An exact restatement of the entire listing is needed, excluding all images.

[[ DATASET RECORDS open ]]

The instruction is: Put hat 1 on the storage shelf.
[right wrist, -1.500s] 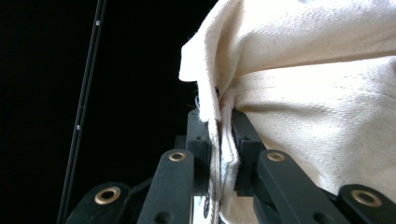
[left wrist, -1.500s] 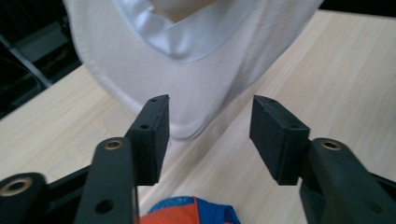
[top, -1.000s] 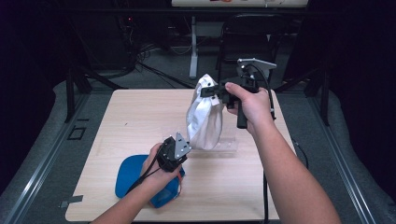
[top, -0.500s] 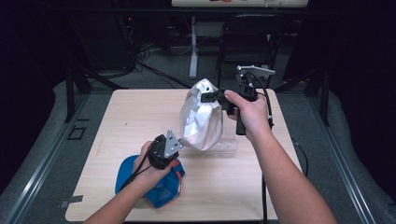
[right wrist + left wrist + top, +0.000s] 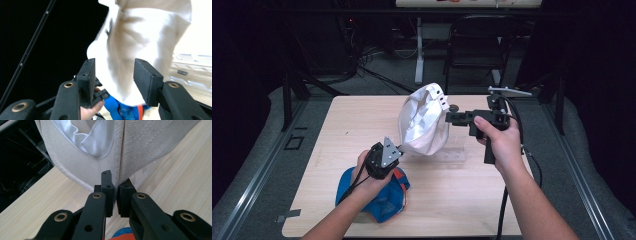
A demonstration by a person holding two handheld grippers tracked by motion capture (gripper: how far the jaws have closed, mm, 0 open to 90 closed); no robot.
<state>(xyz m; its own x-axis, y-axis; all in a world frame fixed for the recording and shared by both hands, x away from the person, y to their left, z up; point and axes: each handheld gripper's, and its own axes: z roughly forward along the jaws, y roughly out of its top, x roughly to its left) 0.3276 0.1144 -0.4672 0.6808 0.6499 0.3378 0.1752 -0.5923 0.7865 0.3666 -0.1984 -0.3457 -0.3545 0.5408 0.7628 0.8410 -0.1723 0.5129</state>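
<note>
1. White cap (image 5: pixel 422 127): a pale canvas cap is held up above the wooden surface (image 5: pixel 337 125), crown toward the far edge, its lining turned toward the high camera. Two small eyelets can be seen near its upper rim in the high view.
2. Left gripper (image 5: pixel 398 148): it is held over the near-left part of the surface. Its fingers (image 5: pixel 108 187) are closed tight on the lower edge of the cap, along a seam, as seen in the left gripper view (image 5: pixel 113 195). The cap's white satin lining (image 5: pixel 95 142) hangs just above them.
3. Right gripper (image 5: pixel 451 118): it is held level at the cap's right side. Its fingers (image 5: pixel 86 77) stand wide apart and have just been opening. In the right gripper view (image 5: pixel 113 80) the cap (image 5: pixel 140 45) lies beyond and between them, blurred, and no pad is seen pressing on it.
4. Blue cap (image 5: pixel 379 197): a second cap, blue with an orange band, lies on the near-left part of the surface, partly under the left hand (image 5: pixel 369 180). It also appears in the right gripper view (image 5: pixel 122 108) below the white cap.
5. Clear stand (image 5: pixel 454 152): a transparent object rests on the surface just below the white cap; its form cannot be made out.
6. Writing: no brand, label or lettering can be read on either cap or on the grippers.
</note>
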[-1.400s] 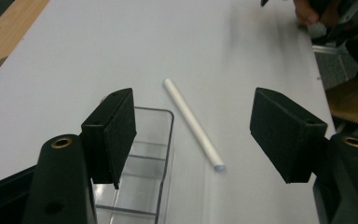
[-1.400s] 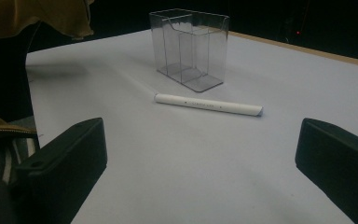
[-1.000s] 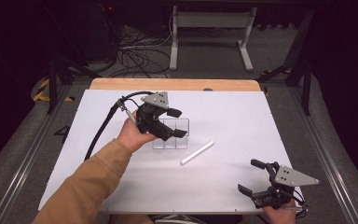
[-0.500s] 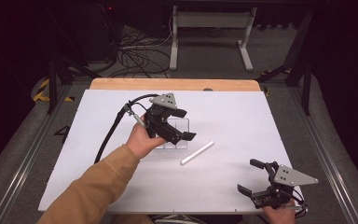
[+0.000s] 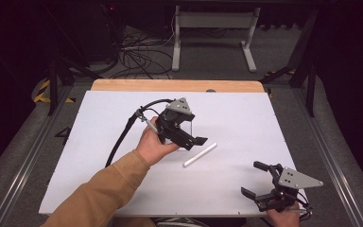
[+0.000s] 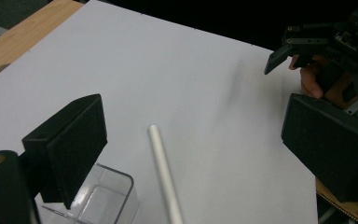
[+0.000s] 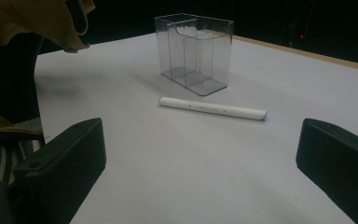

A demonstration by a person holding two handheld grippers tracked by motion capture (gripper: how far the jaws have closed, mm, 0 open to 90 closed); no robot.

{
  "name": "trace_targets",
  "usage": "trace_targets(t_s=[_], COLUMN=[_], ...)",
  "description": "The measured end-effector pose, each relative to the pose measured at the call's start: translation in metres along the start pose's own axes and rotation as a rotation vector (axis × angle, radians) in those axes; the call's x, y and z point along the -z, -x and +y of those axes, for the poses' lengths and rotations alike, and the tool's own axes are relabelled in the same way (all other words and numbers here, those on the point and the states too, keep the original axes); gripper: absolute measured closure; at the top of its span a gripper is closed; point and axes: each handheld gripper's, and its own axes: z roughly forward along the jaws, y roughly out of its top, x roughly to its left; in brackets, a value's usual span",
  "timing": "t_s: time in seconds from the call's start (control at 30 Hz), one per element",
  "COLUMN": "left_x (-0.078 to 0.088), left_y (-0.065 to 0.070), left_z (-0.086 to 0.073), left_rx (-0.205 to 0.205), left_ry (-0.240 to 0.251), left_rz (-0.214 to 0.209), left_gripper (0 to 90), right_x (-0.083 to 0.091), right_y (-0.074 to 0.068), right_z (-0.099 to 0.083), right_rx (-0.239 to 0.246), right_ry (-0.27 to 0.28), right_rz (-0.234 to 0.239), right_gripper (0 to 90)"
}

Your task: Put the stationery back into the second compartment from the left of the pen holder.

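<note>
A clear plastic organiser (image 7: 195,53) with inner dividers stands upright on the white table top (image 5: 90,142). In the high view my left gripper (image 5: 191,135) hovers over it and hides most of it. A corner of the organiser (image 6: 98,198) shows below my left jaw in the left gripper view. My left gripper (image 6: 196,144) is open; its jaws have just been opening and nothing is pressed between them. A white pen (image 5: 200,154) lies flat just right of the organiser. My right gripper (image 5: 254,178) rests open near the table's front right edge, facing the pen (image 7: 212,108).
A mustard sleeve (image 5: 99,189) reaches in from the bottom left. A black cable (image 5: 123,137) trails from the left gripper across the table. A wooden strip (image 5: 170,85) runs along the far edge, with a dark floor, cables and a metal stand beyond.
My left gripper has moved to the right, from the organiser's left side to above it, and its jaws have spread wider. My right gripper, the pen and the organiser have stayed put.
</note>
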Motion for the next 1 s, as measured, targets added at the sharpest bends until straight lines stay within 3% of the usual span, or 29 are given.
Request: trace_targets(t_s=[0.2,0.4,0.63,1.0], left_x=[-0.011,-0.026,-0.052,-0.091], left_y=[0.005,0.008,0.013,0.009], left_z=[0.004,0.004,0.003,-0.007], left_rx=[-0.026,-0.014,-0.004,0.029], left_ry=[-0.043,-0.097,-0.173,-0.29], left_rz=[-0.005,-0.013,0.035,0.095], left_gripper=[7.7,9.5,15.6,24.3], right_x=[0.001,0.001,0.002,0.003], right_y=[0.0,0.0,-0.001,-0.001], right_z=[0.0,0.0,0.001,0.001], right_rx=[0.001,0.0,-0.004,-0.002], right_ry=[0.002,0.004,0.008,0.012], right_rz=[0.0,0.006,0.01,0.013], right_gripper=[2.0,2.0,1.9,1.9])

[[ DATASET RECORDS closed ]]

- **SOLUTION TO THIS TASK**
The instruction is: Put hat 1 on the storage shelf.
[right wrist, -1.500s] 
[left wrist, -1.500s] 
[top, -1.000s] 
[top, -0.500s] 
[right wrist + left wrist + top, +0.000s] 
A demonstration by a person holding two handheld grippers tracked by motion capture (gripper: how far the jaws have closed, mm, 0 open to 90 closed); no robot.
<state>(xyz m; its own x-axis, y-axis; all in a world frame fixed for the recording and shared by both hands, x away from the person, y to their left, z up; point and axes: each handheld gripper's, and its own axes: z roughly forward along the jaws, y roughly out of its top, x roughly to its left) 0.3276 0.1144 -0.4672 0.6808 0.6499 0.3378 0.1752 -0.5923 0.7865 0.3666 -0.1984 -0.3457 -0.3545 0.5408 0.7628 0.8410 -0.1723 0.5129</state>
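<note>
1. White cap (image 5: pixel 422 127): a pale canvas cap is held up above the wooden surface (image 5: pixel 337 125), crown toward the far edge, its lining turned toward the high camera. Two small eyelets can be seen near its upper rim in the high view.
2. Left gripper (image 5: pixel 398 148): it is held over the near-left part of the surface. Its fingers (image 5: pixel 108 187) are closed tight on the lower edge of the cap, along a seam, as seen in the left gripper view (image 5: pixel 113 195). The cap's white satin lining (image 5: pixel 95 142) hangs just above them.
3. Right gripper (image 5: pixel 451 118): it is held level at the cap's right side. Its fingers (image 5: pixel 86 77) stand wide apart and have just been opening. In the right gripper view (image 5: pixel 113 80) the cap (image 5: pixel 140 45) lies beyond and between them, blurred, and no pad is seen pressing on it.
4. Blue cap (image 5: pixel 379 197): a second cap, blue with an orange band, lies on the near-left part of the surface, partly under the left hand (image 5: pixel 369 180). It also appears in the right gripper view (image 5: pixel 122 108) below the white cap.
5. Clear stand (image 5: pixel 454 152): a transparent object rests on the surface just below the white cap; its form cannot be made out.
6. Writing: no brand, label or lettering can be read on either cap or on the grippers.
</note>
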[-1.400s] 
[-1.400s] 
[-1.000s] 
[-0.500s] 
[+0.000s] 
[+0.000s] 
[+0.000s] 

A demonstration by a person holding two handheld grippers tracked by motion capture (gripper: how far the jaws have closed, mm, 0 open to 90 closed); no robot.

{
  "name": "trace_targets",
  "usage": "trace_targets(t_s=[_], COLUMN=[_], ...)",
  "description": "The measured end-effector pose, each relative to the pose measured at the call's start: translation in metres along the start pose's own axes and rotation as a rotation vector (axis × angle, radians) in those axes; the call's x, y and z point along the -z, -x and +y of those axes, for the poses' lengths and rotations alike, and the tool's own axes are relabelled in the same way (all other words and numbers here, those on the point and the states too, keep the original axes); gripper: absolute measured closure; at the top of its span a gripper is closed; point and axes: each handheld gripper's, and its own axes: z roughly forward along the jaws, y roughly out of its top, x roughly to its left; in brackets, a value's usual span",
  "timing": "t_s: time in seconds from the call's start (control at 30 Hz), one per element",
  "COLUMN": "left_x (-0.078 to 0.088), left_y (-0.065 to 0.070), left_z (-0.086 to 0.073), left_rx (-0.205 to 0.205), left_ry (-0.240 to 0.251), left_rz (-0.214 to 0.209), left_gripper (0 to 90), right_x (-0.083 to 0.091), right_y (-0.074 to 0.068), right_z (-0.099 to 0.083), right_rx (-0.239 to 0.246), right_ry (-0.27 to 0.28), right_rz (-0.234 to 0.239), right_gripper (0 to 90)"
}

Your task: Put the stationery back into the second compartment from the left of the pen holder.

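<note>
A clear plastic organiser (image 7: 195,53) with inner dividers stands upright on the white table top (image 5: 90,142). In the high view my left gripper (image 5: 191,135) hovers over it and hides most of it. A corner of the organiser (image 6: 98,198) shows below my left jaw in the left gripper view. My left gripper (image 6: 196,144) is open; its jaws have just been opening and nothing is pressed between them. A white pen (image 5: 200,154) lies flat just right of the organiser. My right gripper (image 5: 254,178) rests open near the table's front right edge, facing the pen (image 7: 212,108).
A mustard sleeve (image 5: 99,189) reaches in from the bottom left. A black cable (image 5: 123,137) trails from the left gripper across the table. A wooden strip (image 5: 170,85) runs along the far edge, with a dark floor, cables and a metal stand beyond.
My left gripper has moved to the right, from the organiser's left side to above it, and its jaws have spread wider. My right gripper, the pen and the organiser have stayed put.
</note>
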Motion for the next 1 s, as measured, targets added at the sharpest bends until straight lines stay within 3% of the usual span, or 29 are given.
Request: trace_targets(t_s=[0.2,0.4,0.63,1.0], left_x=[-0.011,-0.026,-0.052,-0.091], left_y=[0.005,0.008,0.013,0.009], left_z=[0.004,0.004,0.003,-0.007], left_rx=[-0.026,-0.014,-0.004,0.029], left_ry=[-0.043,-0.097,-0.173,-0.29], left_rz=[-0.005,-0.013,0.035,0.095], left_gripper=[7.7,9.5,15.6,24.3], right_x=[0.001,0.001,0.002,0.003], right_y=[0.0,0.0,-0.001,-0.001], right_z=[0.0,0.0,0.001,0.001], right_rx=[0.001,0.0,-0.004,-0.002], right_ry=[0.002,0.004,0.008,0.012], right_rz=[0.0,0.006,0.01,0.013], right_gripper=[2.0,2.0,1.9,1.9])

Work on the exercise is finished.